Référence faite aux énonciations de cette décision ainsi qu'aux écritures des parties pour l'exposé des faits, des prétentions et moyens soutenus.
Il suffit de rapporter que la société Backstage Music reprochant à la société Music d'Enfer six publicités publiées, entre avril et décembre 1995, dans le magazine " Keybord ", a fait assigner cette dernière aux fins d'obtenir, en réparation des préjudices subis, paiement des sommes de ses prix, 100 000 F pour plagiat d'une de ses publicités, 200 000 F pour publicité comparative, 15 000 F en application des dispositions de l'article 700 du nouveau Code de Procédure Civile, outre la publication de la condamnation à intervenir dans trois magazines de son choix et la cessation immédiate des agissements de la société Music d'Enfer.

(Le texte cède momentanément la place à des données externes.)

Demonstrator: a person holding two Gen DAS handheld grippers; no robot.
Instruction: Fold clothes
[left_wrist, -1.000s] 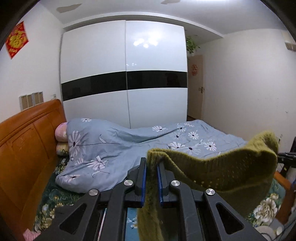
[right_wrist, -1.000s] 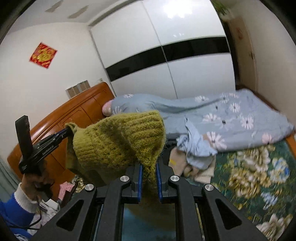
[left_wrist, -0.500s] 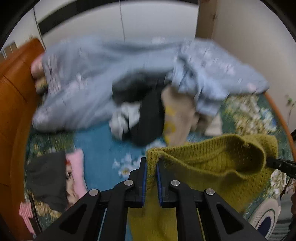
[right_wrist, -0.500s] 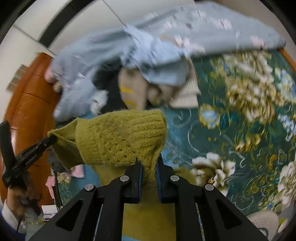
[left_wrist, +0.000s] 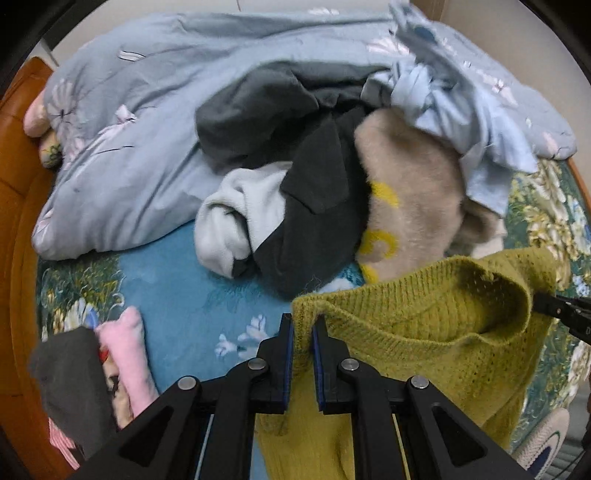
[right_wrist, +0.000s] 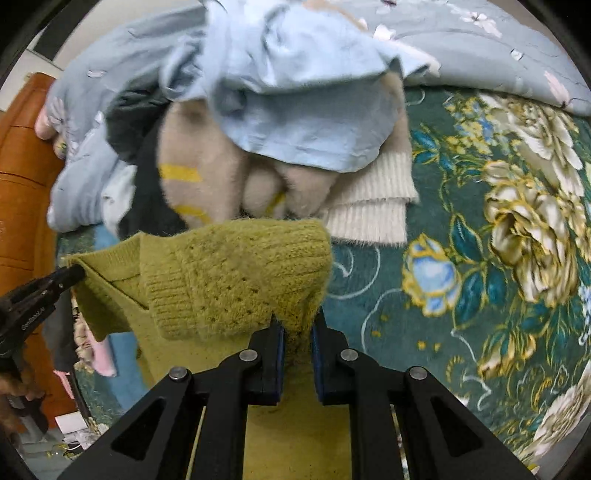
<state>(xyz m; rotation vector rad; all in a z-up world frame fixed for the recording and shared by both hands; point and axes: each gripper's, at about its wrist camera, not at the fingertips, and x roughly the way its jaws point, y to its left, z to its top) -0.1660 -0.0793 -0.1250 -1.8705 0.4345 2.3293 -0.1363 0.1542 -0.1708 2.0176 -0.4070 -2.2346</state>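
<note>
An olive-green knitted sweater (left_wrist: 424, 332) hangs stretched between both grippers above the bed. My left gripper (left_wrist: 302, 328) is shut on one top corner of it. My right gripper (right_wrist: 297, 325) is shut on the other corner, where the knit (right_wrist: 236, 280) bunches over the fingers. The right gripper's tip (left_wrist: 561, 314) shows at the right of the left wrist view; the left gripper's tip (right_wrist: 48, 288) shows at the left of the right wrist view. A heap of unfolded clothes lies beyond: a beige fluffy sweater (left_wrist: 410, 199), a dark garment (left_wrist: 317, 206), a pale blue one (left_wrist: 236, 218).
A light blue flowered quilt (left_wrist: 122, 147) covers the far side of the bed. The green flowered bedsheet (right_wrist: 480, 258) lies bare on the right. A pink and grey clothes pile (left_wrist: 92, 373) sits at the left, by the wooden headboard (left_wrist: 14, 192). A shoe (left_wrist: 543, 443) is on the floor.
Both grippers have tipped down from facing the wardrobe to facing the bed, carrying the green sweater lower and closer to the clothes heap. Both stay shut on it.
</note>
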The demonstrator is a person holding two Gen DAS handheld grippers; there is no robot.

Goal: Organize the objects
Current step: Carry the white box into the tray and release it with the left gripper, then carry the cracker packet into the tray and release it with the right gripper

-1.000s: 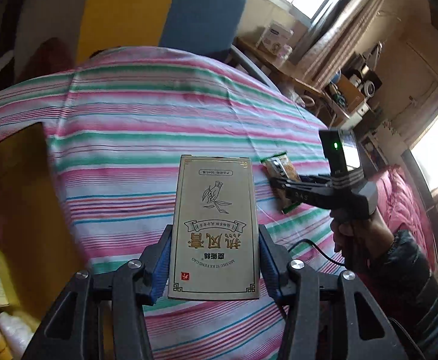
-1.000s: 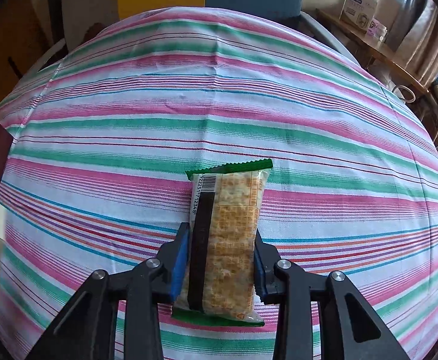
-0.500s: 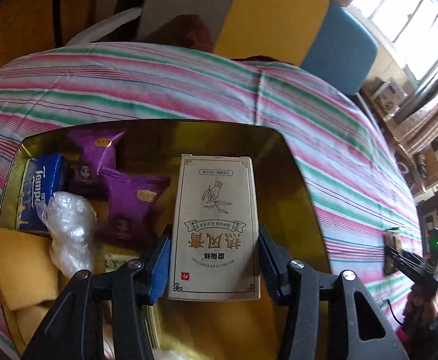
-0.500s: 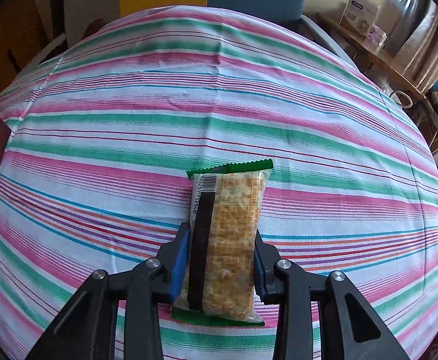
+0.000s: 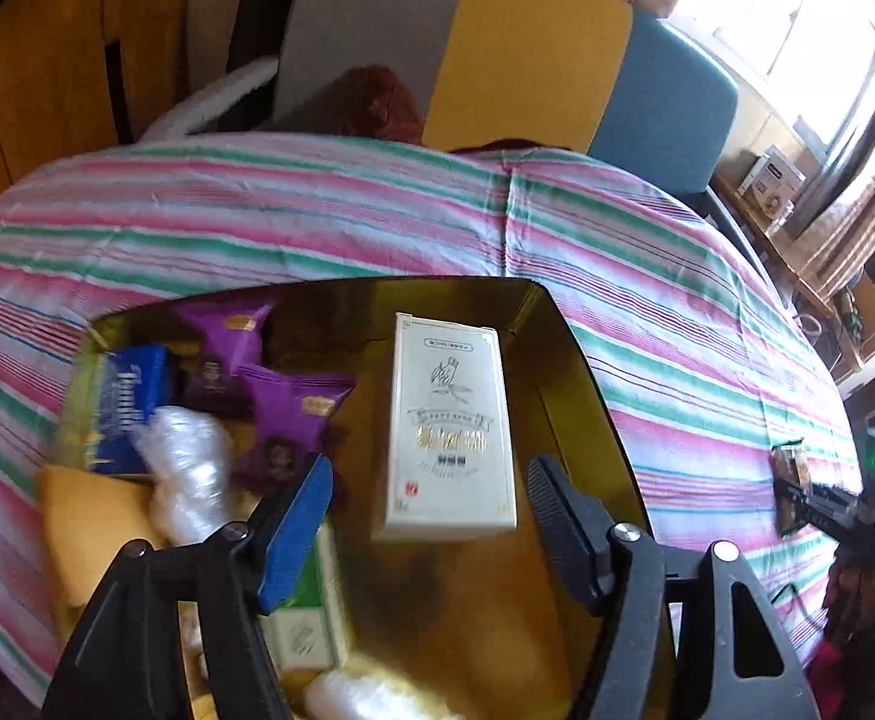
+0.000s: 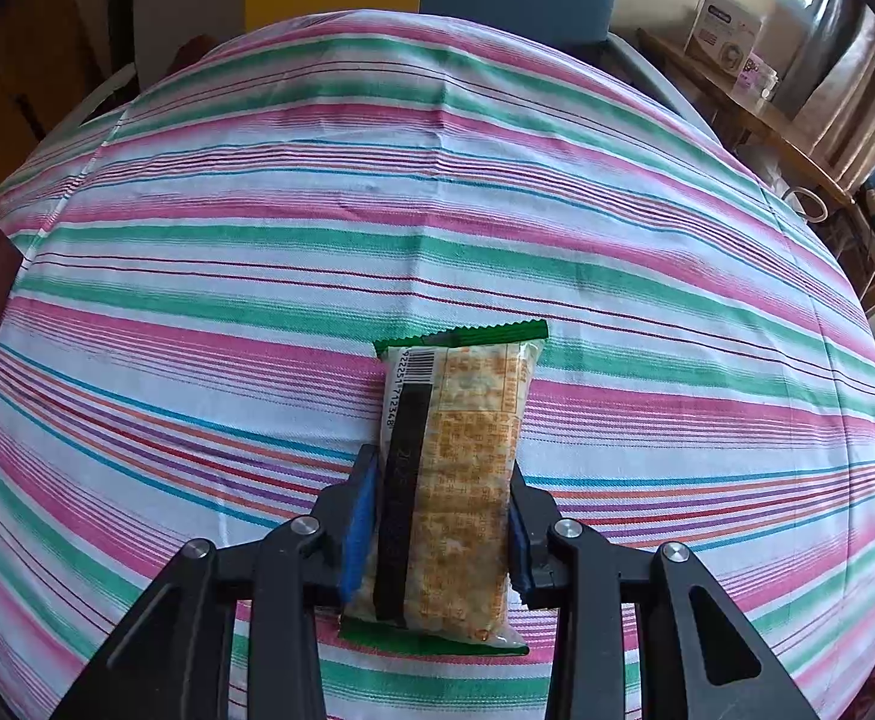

La société Music d'Enfer prétendant qu'elle n'aurait fait qu'utiliser son droit de riposte à la suite de publicités dénigrant son image, son matériel et ses prix que la société Backstage Music a fait paraître à compter de 1993, s'est opposée aux demandes de la société Backstage Music et a sollicité la condamnation de cette dernière à lui payer la somme de 4 500 000 F, à titre de dommages et intérêts, celle de 20 000 F sur le fondement de l'article 700 du nouveau Code de Procédure Civile, et la publication du dispositif du jugement à intervenir dans le prochain numéro à paraître des revues " Keybords " et " Play and Records ", aux frais de la société Backstage Music et à concurrence de 50 000 F par insertion.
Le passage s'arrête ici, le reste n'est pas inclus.